[[ Excerpted data open ]]
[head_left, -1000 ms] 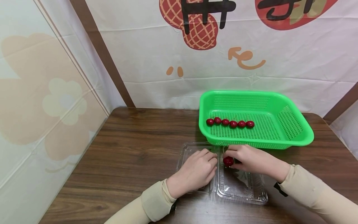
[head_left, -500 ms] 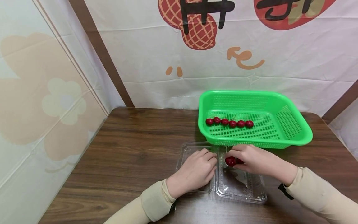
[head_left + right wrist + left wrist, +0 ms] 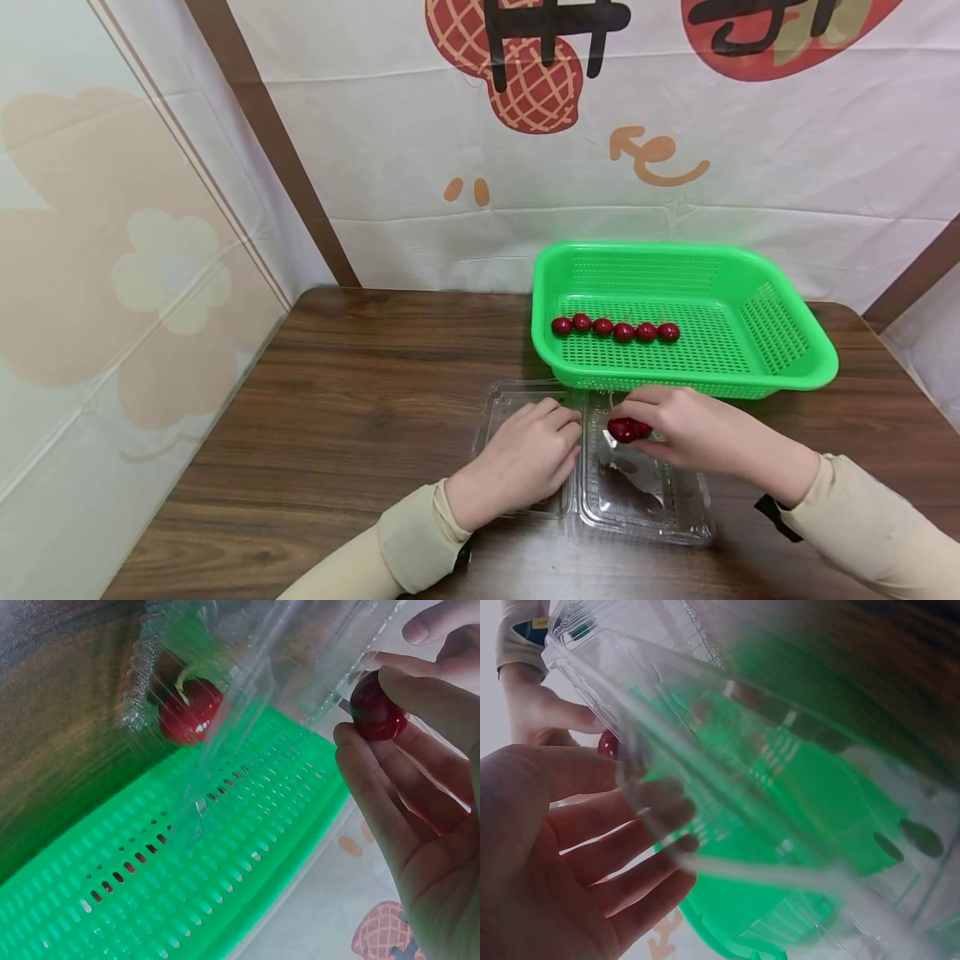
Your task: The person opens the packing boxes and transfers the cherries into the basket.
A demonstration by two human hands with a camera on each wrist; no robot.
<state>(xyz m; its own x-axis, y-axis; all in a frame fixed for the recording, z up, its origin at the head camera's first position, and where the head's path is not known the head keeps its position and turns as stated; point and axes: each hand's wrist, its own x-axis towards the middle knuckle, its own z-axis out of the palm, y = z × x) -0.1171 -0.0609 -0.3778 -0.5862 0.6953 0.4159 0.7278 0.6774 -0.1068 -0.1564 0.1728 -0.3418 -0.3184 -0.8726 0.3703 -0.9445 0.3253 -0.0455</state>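
Observation:
My right hand [image 3: 690,429] pinches a dark red cherry [image 3: 377,706] between thumb and fingers, over the right half of a clear plastic clamshell box [image 3: 630,521]. Close beside it, a second cherry [image 3: 191,712] with a green stem lies in that half; the head view shows the two reds nearly merged. My left hand [image 3: 521,458] rests at the box's left half, its fingers loosely extended against the plastic [image 3: 607,825] in the left wrist view. Whether those fingertips press on the plastic is hard to make out.
Right behind the box stands a green perforated basket [image 3: 813,354], its near rim reaching over the box's far edge. Several cherries [image 3: 624,332] lie in a row inside it. The brown wooden table [image 3: 360,400] extends to the left, and a printed cloth wall [image 3: 420,250] closes the back.
My right hand has shifted slightly to the right with the cherry pinched in it. A second cherry has come into sight beside that hand. The left hand stays put.

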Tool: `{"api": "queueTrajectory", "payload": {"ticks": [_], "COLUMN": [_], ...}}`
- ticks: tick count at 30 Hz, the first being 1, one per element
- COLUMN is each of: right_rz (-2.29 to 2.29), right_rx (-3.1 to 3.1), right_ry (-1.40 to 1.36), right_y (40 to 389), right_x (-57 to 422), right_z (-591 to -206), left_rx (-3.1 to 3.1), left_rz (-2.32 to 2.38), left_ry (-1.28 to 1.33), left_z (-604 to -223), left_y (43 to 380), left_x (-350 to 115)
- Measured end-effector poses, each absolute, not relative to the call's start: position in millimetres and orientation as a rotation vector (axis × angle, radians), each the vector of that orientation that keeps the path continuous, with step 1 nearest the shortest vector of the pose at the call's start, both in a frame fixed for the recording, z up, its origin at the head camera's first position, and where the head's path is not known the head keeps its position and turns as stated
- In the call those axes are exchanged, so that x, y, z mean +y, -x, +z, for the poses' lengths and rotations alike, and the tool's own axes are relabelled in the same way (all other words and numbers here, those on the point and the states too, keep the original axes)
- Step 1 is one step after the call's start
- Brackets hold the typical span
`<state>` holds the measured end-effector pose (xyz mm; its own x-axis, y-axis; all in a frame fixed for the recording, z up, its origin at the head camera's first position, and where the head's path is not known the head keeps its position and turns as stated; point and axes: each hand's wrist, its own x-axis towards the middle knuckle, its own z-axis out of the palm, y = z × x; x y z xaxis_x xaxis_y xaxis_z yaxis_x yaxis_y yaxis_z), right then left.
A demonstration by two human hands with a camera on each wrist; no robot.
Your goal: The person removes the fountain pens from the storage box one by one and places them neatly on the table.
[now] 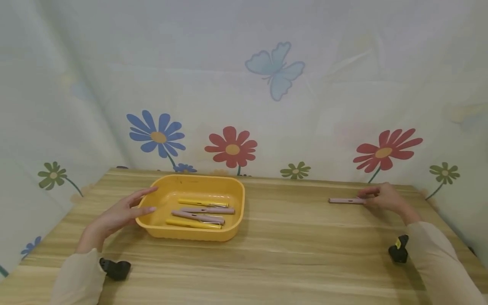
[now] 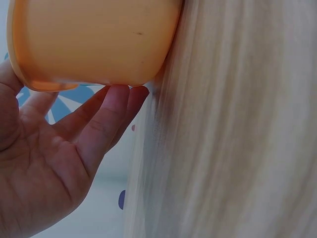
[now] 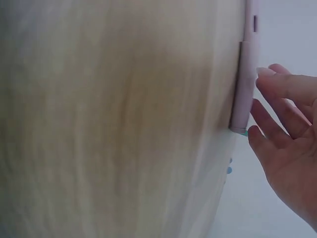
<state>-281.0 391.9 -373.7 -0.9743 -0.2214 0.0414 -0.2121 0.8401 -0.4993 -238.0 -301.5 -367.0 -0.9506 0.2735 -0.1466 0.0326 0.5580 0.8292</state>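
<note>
My left hand (image 1: pixel 118 214) holds the left side of a yellow plastic basin (image 1: pixel 190 235). Its thumb and a finger reach over the rim; in the left wrist view other fingertips touch the outer wall (image 2: pixel 99 44). Inside lie several pens: a yellow pen (image 1: pixel 194 223) in front, another yellow pen (image 1: pixel 202 203) behind, and two pale mauve pens (image 1: pixel 207 210) between them, partly crossing. Far right, my right hand (image 1: pixel 385 198) is over one end of a mauve pen (image 1: pixel 345 201) lying on the table. In the right wrist view its loosely bent fingertips touch or nearly touch that pen (image 3: pixel 245 79).
The wood-grain table (image 1: pixel 286 262) reaches back to a pale cloth (image 1: pixel 213 84) printed with flowers and a butterfly. A black wrist device (image 1: pixel 117 270) sits by the left sleeve, another black device (image 1: pixel 398 250) by the right sleeve.
</note>
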Motion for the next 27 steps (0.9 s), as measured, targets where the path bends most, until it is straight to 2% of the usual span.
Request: {"api": "queueTrajectory", "payload": {"ticks": [16,27], "right_rz": [-1.248,-1.449], "right_rx": [2.918,2.823], "right_ry": [0.325,0.489], "right_y": [258.0,241.4], "right_x": [361.9,317.1], "right_z": [-343.3,-324.7], "left_rx": [2.483,2.512], "left_rz": [1.392,1.353], "left_ry": [-0.268,-0.264], "left_z": [-369.7,-368.3], "left_y": [239.2,239.7], "left_x": [-303.6,-303.0]}}
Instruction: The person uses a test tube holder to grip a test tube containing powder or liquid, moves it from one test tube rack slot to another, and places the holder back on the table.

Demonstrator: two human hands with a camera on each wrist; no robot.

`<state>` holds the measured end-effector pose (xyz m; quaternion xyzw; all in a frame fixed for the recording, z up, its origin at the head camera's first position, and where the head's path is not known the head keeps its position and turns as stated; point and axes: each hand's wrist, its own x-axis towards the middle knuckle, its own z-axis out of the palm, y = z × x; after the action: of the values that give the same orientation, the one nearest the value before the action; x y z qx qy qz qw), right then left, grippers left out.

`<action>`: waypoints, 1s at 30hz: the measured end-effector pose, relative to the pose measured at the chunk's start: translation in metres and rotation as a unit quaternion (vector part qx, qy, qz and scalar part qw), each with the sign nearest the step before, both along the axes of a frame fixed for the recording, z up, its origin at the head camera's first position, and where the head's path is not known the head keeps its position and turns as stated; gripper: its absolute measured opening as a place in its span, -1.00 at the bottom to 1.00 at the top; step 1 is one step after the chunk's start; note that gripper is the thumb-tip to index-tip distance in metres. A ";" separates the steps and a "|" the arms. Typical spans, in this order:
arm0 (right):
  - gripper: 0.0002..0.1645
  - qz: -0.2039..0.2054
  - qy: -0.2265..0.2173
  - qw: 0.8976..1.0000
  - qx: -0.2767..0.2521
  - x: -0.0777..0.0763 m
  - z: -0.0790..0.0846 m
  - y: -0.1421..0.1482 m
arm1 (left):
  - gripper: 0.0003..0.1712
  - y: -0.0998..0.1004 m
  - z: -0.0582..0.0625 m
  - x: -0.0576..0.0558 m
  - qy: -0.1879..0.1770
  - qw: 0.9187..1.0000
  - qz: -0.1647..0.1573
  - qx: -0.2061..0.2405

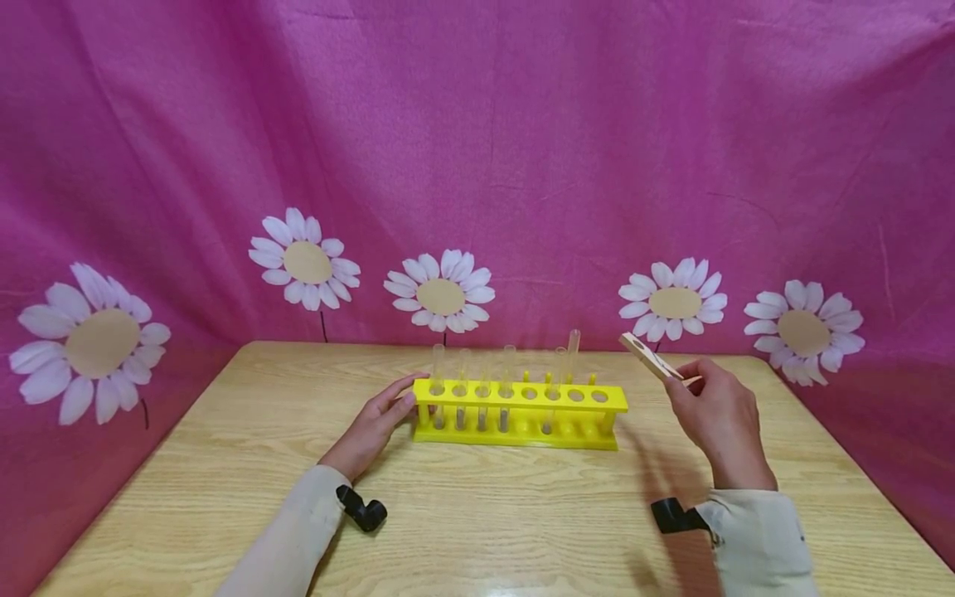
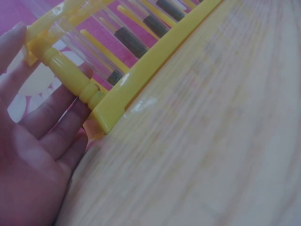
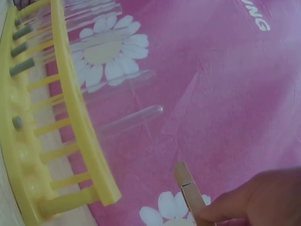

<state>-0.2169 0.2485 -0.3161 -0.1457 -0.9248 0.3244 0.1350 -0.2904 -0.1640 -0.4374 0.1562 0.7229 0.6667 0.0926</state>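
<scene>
A yellow test tube rack [image 1: 515, 442] stands upright mid-table. My left hand [image 1: 373, 423] holds its left end, fingers behind the end post [image 2: 70, 75] and thumb near the top bar. Several clear test tubes [image 1: 438, 365] with dark grey contents [image 2: 130, 42] fill the rack's left holes. Another tube [image 1: 558, 365], with a little grey at its bottom, stands alone further right. Behind it, an upturned tube [image 3: 136, 117] shows its rounded end up. To the right of the rack, my right hand [image 1: 719, 419] pinches a wooden test tube clamp [image 1: 649, 358] in the air, apart from the tubes.
The light wood table [image 1: 477, 522] runs up to a magenta cloth [image 1: 552, 166] printed with white daisies, which hangs behind and at both sides. Bare yellow pegs [image 3: 70, 181] line the rack's back. Black wrist mounts [image 1: 366, 510] jut from both sleeves.
</scene>
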 end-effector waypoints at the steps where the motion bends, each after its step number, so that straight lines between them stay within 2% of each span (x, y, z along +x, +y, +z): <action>1: -0.60 0.001 -0.001 1.000 0.002 -0.001 -0.001 0.001 | -0.41 0.000 0.000 0.000 0.000 1.000 0.001 0.002; 12: -0.60 0.005 -0.019 1.000 0.016 -0.008 -0.020 0.018 | -0.34 0.000 0.000 0.000 0.001 1.000 0.000 0.000; 18: -0.61 0.013 -0.034 0.998 0.044 -0.010 -0.029 0.027 | -0.33 0.000 0.000 -0.001 0.002 1.000 -0.004 0.005; 21: -0.59 0.016 -0.056 0.997 0.051 -0.011 -0.033 0.031 | -0.35 -0.001 -0.001 -0.001 0.004 1.000 -0.002 0.007; 30: -0.59 0.025 -0.135 0.990 0.029 -0.016 -0.043 0.036 | -0.38 0.000 -0.001 -0.001 0.000 1.000 0.003 0.006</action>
<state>-0.2334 0.2844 -0.3596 -0.1607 -0.9471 0.2778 0.0046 -0.2919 -0.1644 -0.4383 0.1545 0.7194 0.6713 0.0891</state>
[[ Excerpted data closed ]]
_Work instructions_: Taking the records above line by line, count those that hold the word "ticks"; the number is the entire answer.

_Written solution_: 3